Segment Open

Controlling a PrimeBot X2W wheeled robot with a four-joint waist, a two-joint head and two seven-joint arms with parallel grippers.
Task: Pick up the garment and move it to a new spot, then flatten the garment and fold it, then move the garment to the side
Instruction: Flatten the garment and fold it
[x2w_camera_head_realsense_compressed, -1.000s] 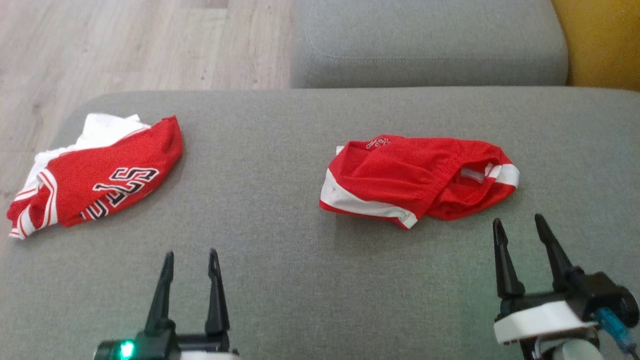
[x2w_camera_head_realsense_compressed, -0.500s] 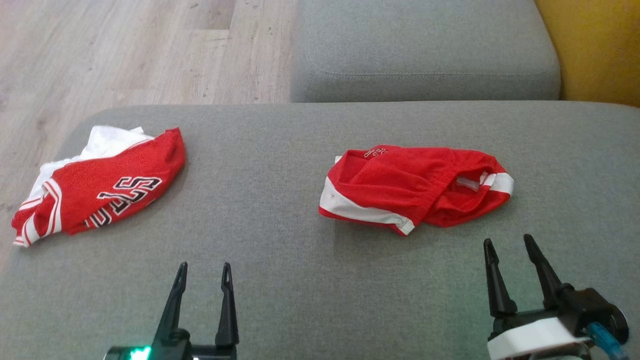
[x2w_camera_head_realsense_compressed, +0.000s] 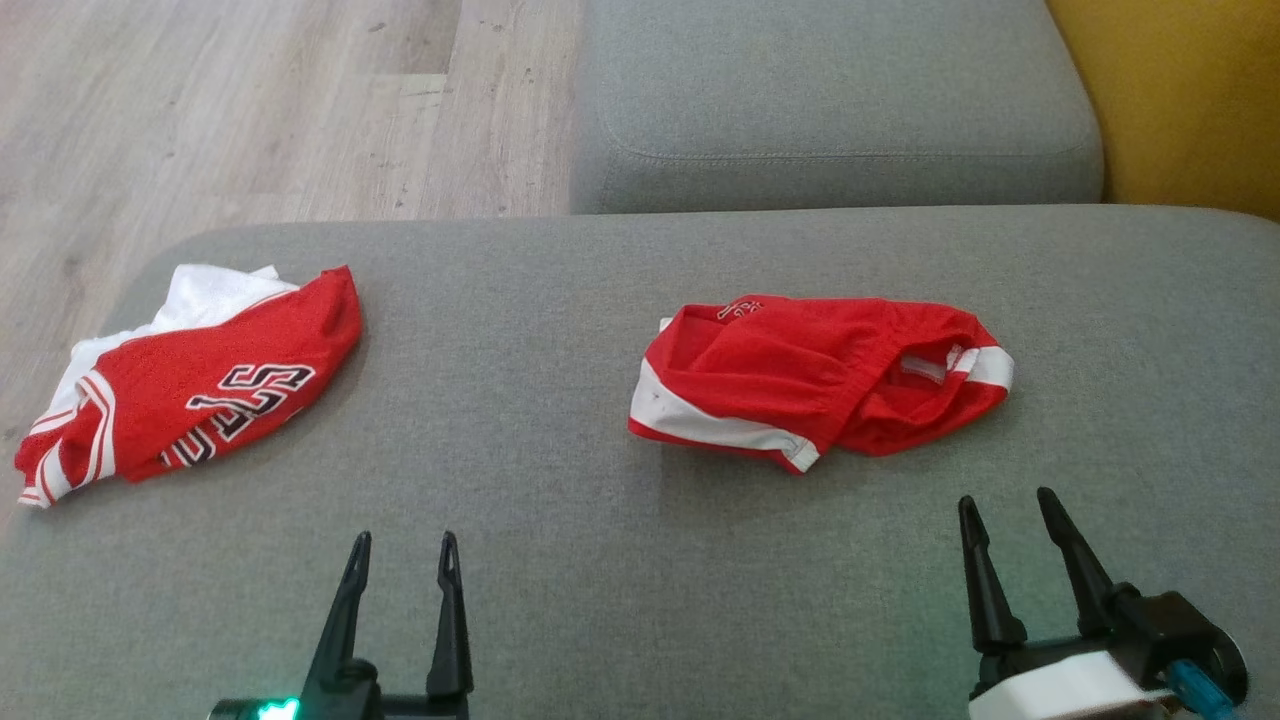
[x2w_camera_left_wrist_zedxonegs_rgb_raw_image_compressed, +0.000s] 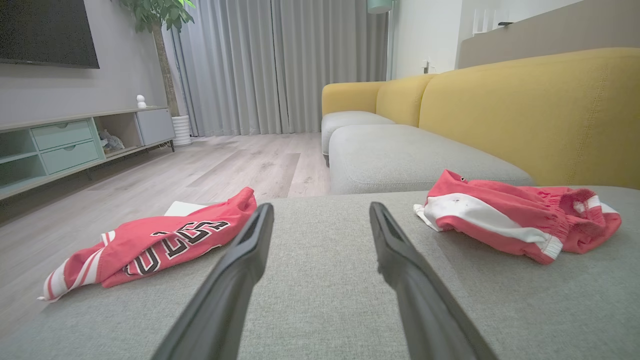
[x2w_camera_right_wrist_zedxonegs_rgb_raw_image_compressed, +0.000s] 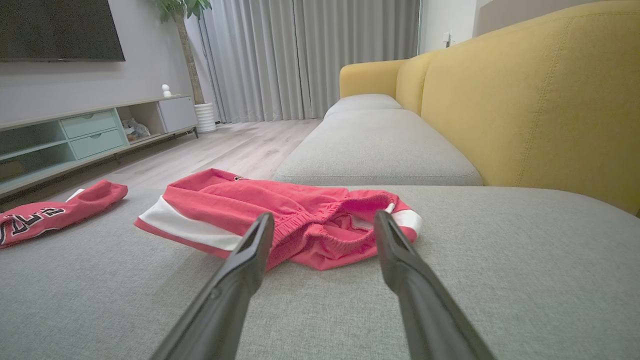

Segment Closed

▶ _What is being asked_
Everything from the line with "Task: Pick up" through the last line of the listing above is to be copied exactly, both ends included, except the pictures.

▶ _Response box_
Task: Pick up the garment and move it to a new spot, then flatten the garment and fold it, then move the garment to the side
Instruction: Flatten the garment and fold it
[x2w_camera_head_realsense_compressed, -1.000s] 
[x2w_camera_head_realsense_compressed, -0.500s] 
[x2w_camera_head_realsense_compressed, +0.000s] 
[x2w_camera_left_wrist_zedxonegs_rgb_raw_image_compressed, +0.000s] 
[x2w_camera_right_wrist_zedxonegs_rgb_raw_image_compressed, +0.000s] 

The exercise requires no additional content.